* [Problem statement]: Return all lines in the data where the string "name" can be found.

_ _ _ _ _

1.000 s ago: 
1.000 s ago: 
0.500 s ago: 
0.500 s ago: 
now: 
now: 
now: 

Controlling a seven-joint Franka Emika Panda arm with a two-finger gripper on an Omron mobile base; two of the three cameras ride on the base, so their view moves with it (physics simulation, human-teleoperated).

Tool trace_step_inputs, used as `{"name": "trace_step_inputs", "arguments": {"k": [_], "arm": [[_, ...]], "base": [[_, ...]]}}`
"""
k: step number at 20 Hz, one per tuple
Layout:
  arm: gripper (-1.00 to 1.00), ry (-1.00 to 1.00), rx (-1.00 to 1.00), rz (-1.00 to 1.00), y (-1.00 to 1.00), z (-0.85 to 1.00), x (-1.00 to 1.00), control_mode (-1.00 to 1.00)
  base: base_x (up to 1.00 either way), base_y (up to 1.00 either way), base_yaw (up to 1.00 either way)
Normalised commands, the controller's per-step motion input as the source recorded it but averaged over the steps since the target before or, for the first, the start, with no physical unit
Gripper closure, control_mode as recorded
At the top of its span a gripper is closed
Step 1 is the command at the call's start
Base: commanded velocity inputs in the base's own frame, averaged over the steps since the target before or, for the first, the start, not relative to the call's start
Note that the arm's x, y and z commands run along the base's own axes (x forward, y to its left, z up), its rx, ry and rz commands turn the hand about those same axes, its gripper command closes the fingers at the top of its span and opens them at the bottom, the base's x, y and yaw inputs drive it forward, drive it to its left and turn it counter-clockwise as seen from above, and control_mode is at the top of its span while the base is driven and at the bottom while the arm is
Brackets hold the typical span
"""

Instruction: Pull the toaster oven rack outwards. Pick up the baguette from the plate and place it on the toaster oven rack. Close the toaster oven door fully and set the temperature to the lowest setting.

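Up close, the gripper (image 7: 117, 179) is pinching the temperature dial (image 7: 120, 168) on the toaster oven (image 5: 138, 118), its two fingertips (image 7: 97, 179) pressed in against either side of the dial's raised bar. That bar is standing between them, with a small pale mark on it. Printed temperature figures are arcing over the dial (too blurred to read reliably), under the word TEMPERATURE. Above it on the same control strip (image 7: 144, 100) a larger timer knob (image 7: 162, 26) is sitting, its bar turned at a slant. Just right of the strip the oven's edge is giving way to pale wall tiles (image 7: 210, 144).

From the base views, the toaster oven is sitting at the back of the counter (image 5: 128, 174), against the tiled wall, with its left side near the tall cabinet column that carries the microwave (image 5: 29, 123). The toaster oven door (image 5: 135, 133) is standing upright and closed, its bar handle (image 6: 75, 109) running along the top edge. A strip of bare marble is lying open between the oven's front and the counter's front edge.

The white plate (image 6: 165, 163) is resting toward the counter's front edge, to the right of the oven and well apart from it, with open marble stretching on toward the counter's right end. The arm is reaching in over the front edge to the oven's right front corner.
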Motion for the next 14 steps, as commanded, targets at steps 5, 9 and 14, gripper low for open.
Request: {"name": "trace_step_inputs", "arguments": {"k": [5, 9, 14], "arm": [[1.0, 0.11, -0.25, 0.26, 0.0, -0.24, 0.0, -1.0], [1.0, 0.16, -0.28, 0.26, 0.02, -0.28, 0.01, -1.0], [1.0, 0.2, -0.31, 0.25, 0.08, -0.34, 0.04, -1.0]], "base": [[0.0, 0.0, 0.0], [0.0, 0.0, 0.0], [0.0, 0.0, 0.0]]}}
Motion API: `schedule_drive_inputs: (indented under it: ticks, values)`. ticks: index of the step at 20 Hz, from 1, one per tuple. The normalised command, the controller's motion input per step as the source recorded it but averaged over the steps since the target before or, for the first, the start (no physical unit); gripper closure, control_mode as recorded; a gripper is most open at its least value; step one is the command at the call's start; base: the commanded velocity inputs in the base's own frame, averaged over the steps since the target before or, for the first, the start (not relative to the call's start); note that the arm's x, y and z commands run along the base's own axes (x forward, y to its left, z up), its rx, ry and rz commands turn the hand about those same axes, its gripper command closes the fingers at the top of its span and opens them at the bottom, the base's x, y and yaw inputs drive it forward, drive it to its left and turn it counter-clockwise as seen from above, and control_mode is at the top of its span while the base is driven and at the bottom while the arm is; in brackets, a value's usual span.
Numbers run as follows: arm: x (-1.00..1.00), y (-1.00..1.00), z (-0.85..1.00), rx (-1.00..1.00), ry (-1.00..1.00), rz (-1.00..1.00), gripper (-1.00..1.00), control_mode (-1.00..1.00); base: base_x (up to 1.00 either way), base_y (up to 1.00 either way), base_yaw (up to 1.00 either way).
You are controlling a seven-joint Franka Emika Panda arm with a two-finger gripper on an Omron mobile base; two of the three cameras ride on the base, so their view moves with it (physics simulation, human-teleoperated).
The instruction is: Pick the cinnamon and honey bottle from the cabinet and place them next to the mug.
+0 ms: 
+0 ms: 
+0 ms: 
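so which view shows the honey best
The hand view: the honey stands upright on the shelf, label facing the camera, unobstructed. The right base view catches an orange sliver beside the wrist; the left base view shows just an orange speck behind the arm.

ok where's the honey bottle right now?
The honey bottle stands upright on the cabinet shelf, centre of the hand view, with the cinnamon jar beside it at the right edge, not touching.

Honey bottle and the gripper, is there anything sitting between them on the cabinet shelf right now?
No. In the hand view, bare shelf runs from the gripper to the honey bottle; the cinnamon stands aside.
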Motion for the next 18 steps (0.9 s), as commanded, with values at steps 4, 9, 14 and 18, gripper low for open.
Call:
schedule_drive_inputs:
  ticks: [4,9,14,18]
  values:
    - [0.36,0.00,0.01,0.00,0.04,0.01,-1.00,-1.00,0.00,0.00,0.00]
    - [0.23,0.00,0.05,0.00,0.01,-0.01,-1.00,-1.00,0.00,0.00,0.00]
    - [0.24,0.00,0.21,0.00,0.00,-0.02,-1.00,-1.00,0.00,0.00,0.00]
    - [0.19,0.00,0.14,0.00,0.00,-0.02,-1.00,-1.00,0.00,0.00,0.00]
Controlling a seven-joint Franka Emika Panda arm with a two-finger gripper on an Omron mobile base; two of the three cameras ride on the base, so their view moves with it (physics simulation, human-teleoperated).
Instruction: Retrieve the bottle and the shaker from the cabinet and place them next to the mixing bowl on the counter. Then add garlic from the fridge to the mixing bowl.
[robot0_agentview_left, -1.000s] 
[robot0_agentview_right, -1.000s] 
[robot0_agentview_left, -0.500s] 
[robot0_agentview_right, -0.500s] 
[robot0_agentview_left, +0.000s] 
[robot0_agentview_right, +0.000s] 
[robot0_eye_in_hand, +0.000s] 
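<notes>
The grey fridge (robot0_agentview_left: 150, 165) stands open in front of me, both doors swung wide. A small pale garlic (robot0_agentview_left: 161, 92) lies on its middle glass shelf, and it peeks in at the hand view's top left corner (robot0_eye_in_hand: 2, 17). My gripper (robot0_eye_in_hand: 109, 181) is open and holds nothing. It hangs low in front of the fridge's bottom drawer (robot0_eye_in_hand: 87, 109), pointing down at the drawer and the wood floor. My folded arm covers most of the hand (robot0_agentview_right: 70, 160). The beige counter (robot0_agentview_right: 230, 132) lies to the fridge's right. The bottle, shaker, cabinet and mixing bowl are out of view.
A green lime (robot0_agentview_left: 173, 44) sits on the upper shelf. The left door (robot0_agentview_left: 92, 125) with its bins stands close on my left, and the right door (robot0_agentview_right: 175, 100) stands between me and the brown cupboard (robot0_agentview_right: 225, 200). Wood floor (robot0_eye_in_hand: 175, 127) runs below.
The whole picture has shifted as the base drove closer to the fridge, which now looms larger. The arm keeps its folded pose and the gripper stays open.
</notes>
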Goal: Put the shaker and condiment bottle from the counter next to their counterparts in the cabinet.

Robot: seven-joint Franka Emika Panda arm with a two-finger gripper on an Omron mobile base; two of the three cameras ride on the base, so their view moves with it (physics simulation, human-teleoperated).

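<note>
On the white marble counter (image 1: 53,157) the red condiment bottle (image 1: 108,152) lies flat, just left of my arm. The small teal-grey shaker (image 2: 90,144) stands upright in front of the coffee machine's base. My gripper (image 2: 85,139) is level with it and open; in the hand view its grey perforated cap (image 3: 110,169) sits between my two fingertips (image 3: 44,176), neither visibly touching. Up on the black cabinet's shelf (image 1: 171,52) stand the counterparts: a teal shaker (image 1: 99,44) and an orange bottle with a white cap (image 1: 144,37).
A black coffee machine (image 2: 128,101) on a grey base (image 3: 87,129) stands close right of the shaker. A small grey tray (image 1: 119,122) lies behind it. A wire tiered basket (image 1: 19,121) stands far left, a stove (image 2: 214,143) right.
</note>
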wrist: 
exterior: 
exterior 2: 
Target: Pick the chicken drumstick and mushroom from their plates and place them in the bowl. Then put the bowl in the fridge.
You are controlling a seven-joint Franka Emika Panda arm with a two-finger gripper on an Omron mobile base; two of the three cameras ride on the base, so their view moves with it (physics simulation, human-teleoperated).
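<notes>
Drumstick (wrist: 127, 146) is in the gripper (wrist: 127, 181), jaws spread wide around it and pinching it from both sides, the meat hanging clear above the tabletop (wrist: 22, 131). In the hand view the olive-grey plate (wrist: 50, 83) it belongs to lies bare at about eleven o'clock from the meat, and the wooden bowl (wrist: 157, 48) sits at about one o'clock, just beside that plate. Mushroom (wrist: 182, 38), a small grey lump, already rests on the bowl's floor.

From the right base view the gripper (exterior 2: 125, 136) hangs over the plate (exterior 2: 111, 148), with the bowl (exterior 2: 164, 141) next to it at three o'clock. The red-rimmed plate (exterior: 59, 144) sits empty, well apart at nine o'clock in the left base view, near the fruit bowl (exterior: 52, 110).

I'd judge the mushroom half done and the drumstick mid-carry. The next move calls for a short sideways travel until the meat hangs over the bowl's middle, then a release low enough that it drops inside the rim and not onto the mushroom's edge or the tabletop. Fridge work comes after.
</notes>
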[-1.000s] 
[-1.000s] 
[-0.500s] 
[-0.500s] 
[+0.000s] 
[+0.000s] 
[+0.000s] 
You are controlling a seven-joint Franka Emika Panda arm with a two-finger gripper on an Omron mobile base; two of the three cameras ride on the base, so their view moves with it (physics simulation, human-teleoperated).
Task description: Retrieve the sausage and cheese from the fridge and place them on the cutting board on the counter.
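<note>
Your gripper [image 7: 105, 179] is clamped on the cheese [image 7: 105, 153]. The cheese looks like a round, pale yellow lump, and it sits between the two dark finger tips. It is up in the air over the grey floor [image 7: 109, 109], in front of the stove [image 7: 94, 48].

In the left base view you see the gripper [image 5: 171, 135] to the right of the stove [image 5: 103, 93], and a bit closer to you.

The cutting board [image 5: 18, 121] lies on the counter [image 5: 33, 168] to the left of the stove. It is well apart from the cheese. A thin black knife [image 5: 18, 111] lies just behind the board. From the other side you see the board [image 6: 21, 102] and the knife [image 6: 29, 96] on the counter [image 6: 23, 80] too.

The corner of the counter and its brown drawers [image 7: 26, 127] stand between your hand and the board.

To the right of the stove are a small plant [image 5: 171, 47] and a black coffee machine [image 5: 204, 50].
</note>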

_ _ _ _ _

* [Your response]:
Tool trace_step_inputs, used as `{"name": "trace_step_inputs", "arguments": {"k": [_], "arm": [[_, ...]], "base": [[_, ...]]}}`
Request: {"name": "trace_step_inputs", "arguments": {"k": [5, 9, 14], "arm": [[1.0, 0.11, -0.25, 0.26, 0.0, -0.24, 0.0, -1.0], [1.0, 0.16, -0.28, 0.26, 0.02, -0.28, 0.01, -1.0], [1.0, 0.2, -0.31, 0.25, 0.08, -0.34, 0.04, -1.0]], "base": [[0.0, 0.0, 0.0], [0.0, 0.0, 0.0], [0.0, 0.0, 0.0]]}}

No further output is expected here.